A prova de que a acumulação de riqueza se tornou obscena está nos números apresentados pela empresa de consultoria Capgemini: em conjunto, os milionários do mundo têm uma fortuna de 67 mil biliões de euros (o trillions dos Estados Unidos) e os super-ricos, aqueles que possuem um património superior a 30 milhões de dólares aumentaram a sua fortuna em 9% durante a pandemia. Como dizem os populares, o dinheiro gera dinheiro e isso nunca foi tão verdade como hoje em que uma pessoa pode amassar uma riqueza de milhões investindo em moedas virtuais. Toda a gente se lembra da mensagem de George W. Bush há quase 20 anos, quando alentava os americanos a comprar para recuperar o espírito do país depois dos atentados do 11 de Setembro, como se o dinheiro a circular fosse a única forma de demonstrar a grandiosidade da América.
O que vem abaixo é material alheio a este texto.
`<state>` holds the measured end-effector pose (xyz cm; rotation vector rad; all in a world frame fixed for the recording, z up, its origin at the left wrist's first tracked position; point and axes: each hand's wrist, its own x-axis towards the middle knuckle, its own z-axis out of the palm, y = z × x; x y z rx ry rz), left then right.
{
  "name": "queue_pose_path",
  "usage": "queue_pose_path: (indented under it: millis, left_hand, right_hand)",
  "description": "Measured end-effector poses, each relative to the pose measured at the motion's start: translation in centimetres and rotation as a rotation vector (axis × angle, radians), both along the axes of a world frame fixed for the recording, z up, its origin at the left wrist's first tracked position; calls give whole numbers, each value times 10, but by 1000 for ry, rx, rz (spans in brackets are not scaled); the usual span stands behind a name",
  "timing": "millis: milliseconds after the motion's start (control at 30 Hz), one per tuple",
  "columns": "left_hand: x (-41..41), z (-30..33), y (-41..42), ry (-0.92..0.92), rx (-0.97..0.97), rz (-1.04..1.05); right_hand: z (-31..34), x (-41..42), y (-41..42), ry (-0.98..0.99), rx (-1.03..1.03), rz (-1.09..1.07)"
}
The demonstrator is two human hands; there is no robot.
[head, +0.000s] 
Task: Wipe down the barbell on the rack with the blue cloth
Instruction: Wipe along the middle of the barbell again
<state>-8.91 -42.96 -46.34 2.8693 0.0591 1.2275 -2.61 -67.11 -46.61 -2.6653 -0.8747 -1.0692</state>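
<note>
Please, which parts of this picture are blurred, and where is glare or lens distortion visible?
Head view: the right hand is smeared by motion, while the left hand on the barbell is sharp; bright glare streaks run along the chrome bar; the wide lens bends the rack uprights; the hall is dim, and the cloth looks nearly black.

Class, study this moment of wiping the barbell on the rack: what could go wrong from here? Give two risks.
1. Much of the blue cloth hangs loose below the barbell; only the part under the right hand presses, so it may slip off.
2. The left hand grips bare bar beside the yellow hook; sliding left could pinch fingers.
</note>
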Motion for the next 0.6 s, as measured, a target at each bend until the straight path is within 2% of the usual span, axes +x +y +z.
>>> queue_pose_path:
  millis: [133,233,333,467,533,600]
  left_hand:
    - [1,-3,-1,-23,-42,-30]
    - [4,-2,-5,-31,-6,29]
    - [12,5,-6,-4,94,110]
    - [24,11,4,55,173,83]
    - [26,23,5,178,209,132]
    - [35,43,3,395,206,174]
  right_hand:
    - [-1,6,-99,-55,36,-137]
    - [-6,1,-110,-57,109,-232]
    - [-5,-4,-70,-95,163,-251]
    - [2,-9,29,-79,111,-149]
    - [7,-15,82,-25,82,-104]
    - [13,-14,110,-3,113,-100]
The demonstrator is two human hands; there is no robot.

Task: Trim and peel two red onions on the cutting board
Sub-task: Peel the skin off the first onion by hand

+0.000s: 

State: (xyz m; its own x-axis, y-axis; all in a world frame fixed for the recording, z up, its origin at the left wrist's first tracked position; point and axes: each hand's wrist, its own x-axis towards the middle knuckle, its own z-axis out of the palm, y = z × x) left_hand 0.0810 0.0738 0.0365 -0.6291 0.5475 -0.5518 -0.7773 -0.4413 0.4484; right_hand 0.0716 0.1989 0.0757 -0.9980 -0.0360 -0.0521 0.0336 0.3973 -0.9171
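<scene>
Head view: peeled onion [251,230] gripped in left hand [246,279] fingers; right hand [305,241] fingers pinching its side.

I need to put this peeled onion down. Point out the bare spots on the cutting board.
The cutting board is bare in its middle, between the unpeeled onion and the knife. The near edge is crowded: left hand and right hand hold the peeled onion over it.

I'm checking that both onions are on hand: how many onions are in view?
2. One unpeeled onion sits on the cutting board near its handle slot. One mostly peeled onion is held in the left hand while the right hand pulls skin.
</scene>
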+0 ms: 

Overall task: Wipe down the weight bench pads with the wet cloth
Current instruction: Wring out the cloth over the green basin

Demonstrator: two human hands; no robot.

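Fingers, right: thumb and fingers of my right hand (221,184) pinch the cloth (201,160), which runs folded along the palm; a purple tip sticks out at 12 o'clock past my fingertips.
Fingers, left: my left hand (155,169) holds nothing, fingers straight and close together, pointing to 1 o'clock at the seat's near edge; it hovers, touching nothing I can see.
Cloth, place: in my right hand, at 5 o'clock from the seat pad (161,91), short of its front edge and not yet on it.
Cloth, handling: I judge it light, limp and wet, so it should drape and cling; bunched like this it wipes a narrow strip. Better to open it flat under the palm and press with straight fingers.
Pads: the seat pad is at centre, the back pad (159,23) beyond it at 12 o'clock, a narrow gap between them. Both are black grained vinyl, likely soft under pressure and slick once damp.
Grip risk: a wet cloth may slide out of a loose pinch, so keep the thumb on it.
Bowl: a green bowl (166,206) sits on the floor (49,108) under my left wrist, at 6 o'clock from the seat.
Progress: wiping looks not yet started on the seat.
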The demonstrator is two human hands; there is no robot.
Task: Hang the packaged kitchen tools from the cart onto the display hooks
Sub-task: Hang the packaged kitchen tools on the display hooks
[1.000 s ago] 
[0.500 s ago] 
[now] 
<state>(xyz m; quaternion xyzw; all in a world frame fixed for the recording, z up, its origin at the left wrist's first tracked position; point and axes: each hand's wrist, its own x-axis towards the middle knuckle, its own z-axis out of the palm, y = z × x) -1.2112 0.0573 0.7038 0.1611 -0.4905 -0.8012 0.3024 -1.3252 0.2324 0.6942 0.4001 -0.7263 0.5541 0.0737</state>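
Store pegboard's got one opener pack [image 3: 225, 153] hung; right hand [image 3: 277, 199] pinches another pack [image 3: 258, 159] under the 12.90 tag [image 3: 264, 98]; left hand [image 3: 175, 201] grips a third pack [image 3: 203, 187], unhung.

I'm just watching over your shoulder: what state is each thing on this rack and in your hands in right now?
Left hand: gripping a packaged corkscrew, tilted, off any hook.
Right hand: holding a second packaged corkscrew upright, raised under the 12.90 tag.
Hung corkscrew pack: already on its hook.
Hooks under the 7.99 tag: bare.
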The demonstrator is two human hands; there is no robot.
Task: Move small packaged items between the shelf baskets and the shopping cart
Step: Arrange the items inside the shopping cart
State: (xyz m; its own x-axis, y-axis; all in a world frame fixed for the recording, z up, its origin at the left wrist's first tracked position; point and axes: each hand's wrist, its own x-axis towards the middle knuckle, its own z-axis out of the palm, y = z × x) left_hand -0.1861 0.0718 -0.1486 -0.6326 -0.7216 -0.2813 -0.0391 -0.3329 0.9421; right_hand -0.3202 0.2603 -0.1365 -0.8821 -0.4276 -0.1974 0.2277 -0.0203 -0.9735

Na série The Newsroom, a maneira que a produtora MacHenzie McHale tem de espicaçar o apresentador de telejornal Will McAvoy do marasmo jornalístico de trabalhar para as audiências é levando uma estudante universitária num debate a pedir-lhe para dizer o que torna a América no melhor país do mundo. McAvoy explode num debitar de estatísticas que demonstram exactamente o contrário, que os Estados Unidos, de tanto fomentar o dinheiro como único valor, há muito deixaram de ser um país de referência. Sam Mattis, atleta olímpico norte-americano, formou-se na Wharton School da Universidade da Pensilvânia (onde também se formaram Elon Musk e Warren Buffett, um dos mais ricos do mundo), teve uma oferta de emprego para o JPMorgan Chase assim que saiu da universidade, mas trocou tudo pelo sonho dos Jogos Olímpicos. Um sonho que se paga caro na pátria do dinheiro: nos últimos cinco anos tem vivido à míngua, entre o desemprego e trabalhos mal pagos. Quanto vale lançar um disco em Tóquio?»